ÖLÜM RANTÇILARI

Ümit Savaş Taşkesen

Gecenin ikisini geçmiş vakit. Terler içinde uyandım. Sıcaktan bunalmışım. Kalktım… Kaç gündür içimde bir ölüm sessizliği. İç sesimi kaybetmiş, sessiz sinema gibi olanların, olayların şokunu atlatamadan, hayretler içinde yaşananları okuyor, dinliyorum… çok fazla okuyamıyorum. Sağlıklı bir bünyenin bir ay içinde yaşadıkları, bunlara katlanabilmesi, şahit olması ve hayatını sürdürmesi mümkün değil. Oysa bu coğrafyanın normali bu oldu artık!Ölümler, cinayetler, ihanetler, operasyonlar, görev ihmalleri, peşkeşler, duyduğum ve okuduğum şeyler bünyeme ağır geliyor, vücudun sigortası atıyor.Psikosomatik bir durum. Parmaklarım su topladı. Yazı yazmakta zorlanıyorum… Her sabah kızgın sulara, ateşe uzatıyorum elimi.

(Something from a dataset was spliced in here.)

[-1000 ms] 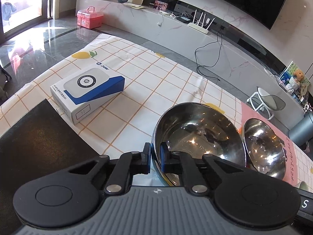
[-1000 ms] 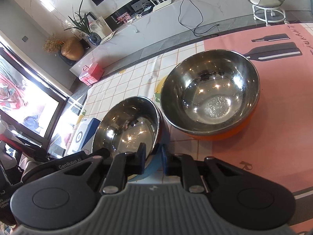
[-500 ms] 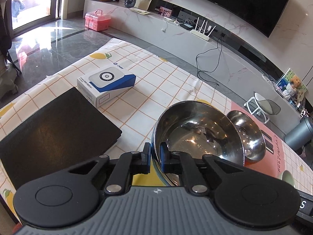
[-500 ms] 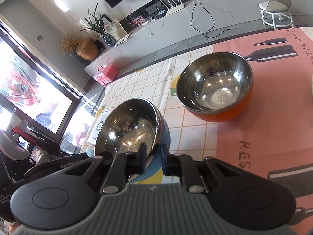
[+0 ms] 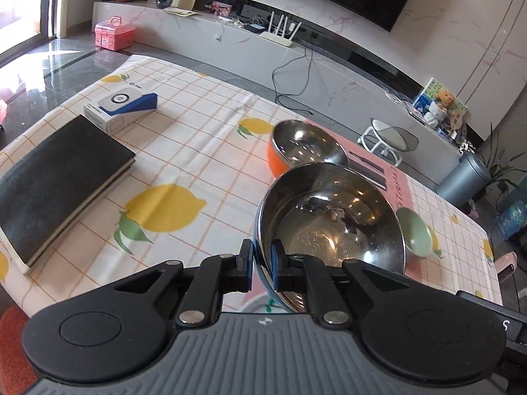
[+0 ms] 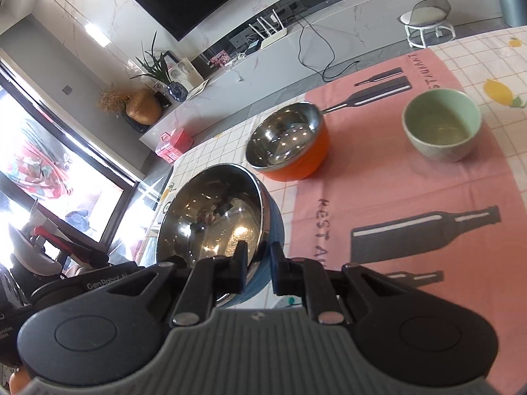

Sıcaktan ve okuduklarından bunalmış, mutfağa yönelmişken, oğlum gözüme ilişiyor. Sessizce, yatağına kıvrılmış uyuyor. Duruyorum. İçim burkuluyor. Gaziantep geliyor aklıma… bir düğün evine dalmış bombaya dönüştürülmüş bir çocuk ve havaya uçurduğu sevinçlerimiz, umutlarımız, yarınlarımız, vicdanlarımız, sevgilerimiz, gözlerimizin nuru çocuklarımızdır Gaziantep.  Sonra, elinde silah olarak Şanlı Bayrağımız ile beş tankın önüne yatan, durduran video görüntüleri canlanıyor birden… Sen nasıl bir insansın böyle yiğidim? Nasıl bir sivil, haylaz, dayanılmaz koskoca bir yüreğin var böyle?

Mutfak balkonundan dışarıya bakıyor, geceyi dinliyorum. Dışarısı sessiz ama kulağımda uçak, silah sesleri, bombalar, sedalar, salalar, korna sesleri, marşlar, sloganlar…hafiften serin bir esinti olsa da içim yanıyor. Nasıl bir “ihanet şebekesinin kurşun askerine” dönüşüyor bu coğrafyanın, Anadolu’nun has evladı?Doğum yerlerine, aldıkları eğitime, konuştukları dile bakın bizimle aynı ama gönül dünyaları yabancılaşmış, zehirlenmiş. Katran karasına dönmüş kalpleri. Kendi milletine, meclisine, başkanına, halkına kurşun sıkabilen, vücuduna bombayı sarıp havaya uçuran bir zombiye dönüşmüşler… Bu zombi üretim mekanizmasının adı bugün FETÖ’dür, PKK’dır, DAEŞ’tir ya da başka birşey.Bu üretim, dönüştürme ve zehirleme faaliyetini var eden şartları değiştirmedikçe bir şey değişmeyecek.Dün başka bir isimdi, yarın belki başka bir isme dönüşecekler şartlar aynı kaldığı sürece…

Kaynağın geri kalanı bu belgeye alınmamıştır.